Al met al betekent de verkiezingsuitslag een verschuiving naar rechts. Weliswaar zijn het CDA en VVD hun meerderheid kwijt, maar voor een regering die een crisispolitiek gericht tegen de arbeidersbeweging gaat voortzetten blijven er nog verschillende mogelijkheden over. De winst van D’66 heeft het CDA meer mogelijkheden geboden om een rechtse politiek te gaan voortzetten. PvdA-deelname aan een dergelijke regering kan dit op geen enkele manier verhinderen. Als de PvdA in de regering komt, dan is dat op de voorwaarden van Van Agt en Terlouw. Die voorwaarden zijn duidelijk geworden met het verschijnen van de rapporten van topambtenaren, de Centrale Economische Commissie en de Adviescommissie inzake het Industriebeleid. De topambtenaren en industriëlen zijn het eens over de noodzaak van een verdere – forse – daling van de lonen en collectieve uitgaven. De industriepolitiek die de commissie Wagner voorstaat – het ter beschikking stellen van geld aan een aantal vernieuwende sectoren en geen ondersteuningsbeleid meer ten behoeve van de werkgelegenheid – wordt volledig door D’66 onderschreven en – met wat meer CNV-franje – ook door het CDA.
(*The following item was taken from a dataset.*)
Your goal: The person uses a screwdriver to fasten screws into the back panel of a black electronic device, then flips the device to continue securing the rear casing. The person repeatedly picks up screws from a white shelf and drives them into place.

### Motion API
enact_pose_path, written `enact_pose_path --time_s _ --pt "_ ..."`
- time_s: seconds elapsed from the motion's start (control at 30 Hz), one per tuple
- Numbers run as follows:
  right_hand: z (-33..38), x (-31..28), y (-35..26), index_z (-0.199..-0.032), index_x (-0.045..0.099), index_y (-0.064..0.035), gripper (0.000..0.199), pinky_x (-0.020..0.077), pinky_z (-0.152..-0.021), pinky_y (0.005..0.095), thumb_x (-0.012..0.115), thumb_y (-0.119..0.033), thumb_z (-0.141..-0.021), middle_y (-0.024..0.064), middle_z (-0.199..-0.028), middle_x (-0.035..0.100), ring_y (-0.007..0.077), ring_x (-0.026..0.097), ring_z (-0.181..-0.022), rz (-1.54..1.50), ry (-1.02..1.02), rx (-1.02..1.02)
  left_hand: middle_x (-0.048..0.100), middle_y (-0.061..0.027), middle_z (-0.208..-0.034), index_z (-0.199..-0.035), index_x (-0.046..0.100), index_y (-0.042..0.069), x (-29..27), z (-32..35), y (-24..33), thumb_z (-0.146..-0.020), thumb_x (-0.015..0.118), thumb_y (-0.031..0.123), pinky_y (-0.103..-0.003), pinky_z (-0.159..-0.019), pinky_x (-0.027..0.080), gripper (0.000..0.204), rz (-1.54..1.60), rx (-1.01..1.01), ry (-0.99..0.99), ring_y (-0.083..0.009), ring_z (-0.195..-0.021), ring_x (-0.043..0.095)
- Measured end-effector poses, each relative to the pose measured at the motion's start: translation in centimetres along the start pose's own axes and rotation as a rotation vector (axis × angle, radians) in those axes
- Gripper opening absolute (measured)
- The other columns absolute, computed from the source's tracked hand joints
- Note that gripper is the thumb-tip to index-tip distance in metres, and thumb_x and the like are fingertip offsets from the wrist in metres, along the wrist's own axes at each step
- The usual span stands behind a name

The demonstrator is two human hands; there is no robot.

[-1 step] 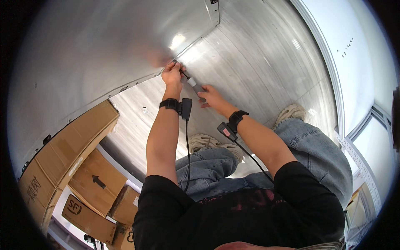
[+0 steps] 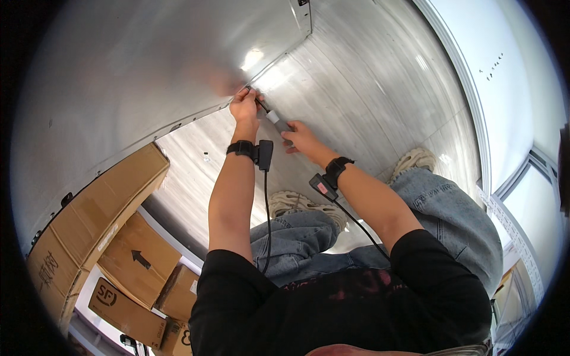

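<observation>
A screwdriver [image 2: 277, 121] with a grey handle, a pale collar and a thin dark shaft points up and left at the lower edge of a large shiny metal panel [image 2: 148, 65]. My right hand [image 2: 303, 140] is closed round the end of its handle. At the panel's edge, my left hand [image 2: 243, 108] is closed, its fingers bunched round the tip of the shaft. Those fingers hide the tip and whatever small piece they may pinch there.
Cardboard boxes [image 2: 139, 255] are stacked at the lower left, one long carton [image 2: 89, 216] lying against the panel. A small object [image 2: 206, 156] lies on the pale wood-look floor [image 2: 380, 89]. A white frame [image 2: 460, 77] curves along the right. Cables hang from both wrist straps.
</observation>
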State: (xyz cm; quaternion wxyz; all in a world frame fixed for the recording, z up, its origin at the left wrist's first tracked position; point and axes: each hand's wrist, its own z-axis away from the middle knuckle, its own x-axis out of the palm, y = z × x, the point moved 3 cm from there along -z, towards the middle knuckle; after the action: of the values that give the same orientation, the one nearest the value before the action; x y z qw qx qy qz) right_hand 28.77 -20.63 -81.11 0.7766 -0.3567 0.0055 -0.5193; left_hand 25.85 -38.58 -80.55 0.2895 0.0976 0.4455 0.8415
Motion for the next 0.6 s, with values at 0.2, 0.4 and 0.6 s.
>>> enact_pose_path --time_s 0.2,0.4,0.6 --pt "-0.2 0.1 0.0 -0.125 0.034 0.0012 0.047 0.0518 -0.066 0.0338 0.058 -0.016 -0.089 0.0126 -0.110 0.049 0.0195 0.058 -0.084 0.038 0.032 -0.017 0.064 -0.0058 -0.080 -0.097 0.053 0.005 -0.2 -0.1 0.0 -0.087 0.058 0.006 -0.022 -0.047 0.042 0.010 0.011 -0.002 -0.051 -0.0130 -0.062 0.061" --pt "-0.3 0.3 0.3 -0.124 0.036 0.0030 0.047 0.0514 -0.063 0.0339 0.059 -0.012 -0.086 0.0146 -0.104 0.051 0.0204 0.057 -0.079 -0.023 0.077 -0.041 0.064 -0.0058 -0.084 -0.101 0.052 0.007 -0.5 -0.6 -0.1 -0.088 0.060 0.008 -0.024 -0.053 0.046 0.016 0.016 -0.032 -0.087 -0.0144 -0.068 0.063" --pt "0.2 -0.2 -0.4 -0.119 0.040 -0.0009 0.039 0.0475 -0.059 0.0338 0.054 -0.020 -0.088 0.0114 -0.090 0.055 0.0187 0.056 -0.070 -0.170 -0.009 0.081 0.065 -0.0071 -0.085 -0.100 0.053 0.006 -0.4 -1.2 -0.5 -0.088 0.059 0.008 -0.024 -0.050 0.043 0.014 0.040 -0.018 -0.047 -0.0140 -0.067 0.062"
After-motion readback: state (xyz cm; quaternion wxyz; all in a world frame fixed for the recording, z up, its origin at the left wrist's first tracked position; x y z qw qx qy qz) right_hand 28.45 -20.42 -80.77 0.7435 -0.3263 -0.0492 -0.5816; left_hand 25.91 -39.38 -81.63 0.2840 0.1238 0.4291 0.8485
De bourgeoisie heeft haar plannen dus klaarliggen. Plannen tot een verdere loondaling, een uitholling van de sociale zekerheid en gerichte subsidies aan het bedrijfsleven (meer werklozen). CDA en D’66 staan klaar om dat beleid uit te voeren. Ook voor Den Uyl lijkt niks anders te tellen dan regeringsdeelname.
We staan feitelijk nog maar aan het begin van de crisis. Juist nu is het broodnoodzakelijk dat tegenover de plannen van de bourgeoisie de arbeidersbeweging háár plannen ontwikkelt. De slagkracht van de vakbeweging is nog niet aangetast. Medewerking aan een crisisbeleid van Van Agt en Terlouw zal echter de komende jaren ernstige gevolgen hebben. Niet alleen de verkiezingsuitslag, maar ook het aantal mensen dat als vakbondslid bedankt is wat dat betreft een teken aan de wand. Dit is alleen te keren, wanneer de arbeidersbeweging, de vakbeweging voorop, een strijdantwoord formuleert op de meest centrale problemen waar we nu voor staan en zich niet inlaat met de crisispolitiek zoals die door de ondernemers, het CDA en D’66 gevoerd gaat worden. Centraal daarin staat de strijd tegen de stijgende werkloosheid. Acties voor een eerlijke verdeling van het beschikbare werk, voor een 7-urendag met behoud van loon zijn én met het oog op de zich verscherpende crisis én met het oog op het beleid van een nieuwe regering – hoe die er ook zal uitzien – actueler dan ooit.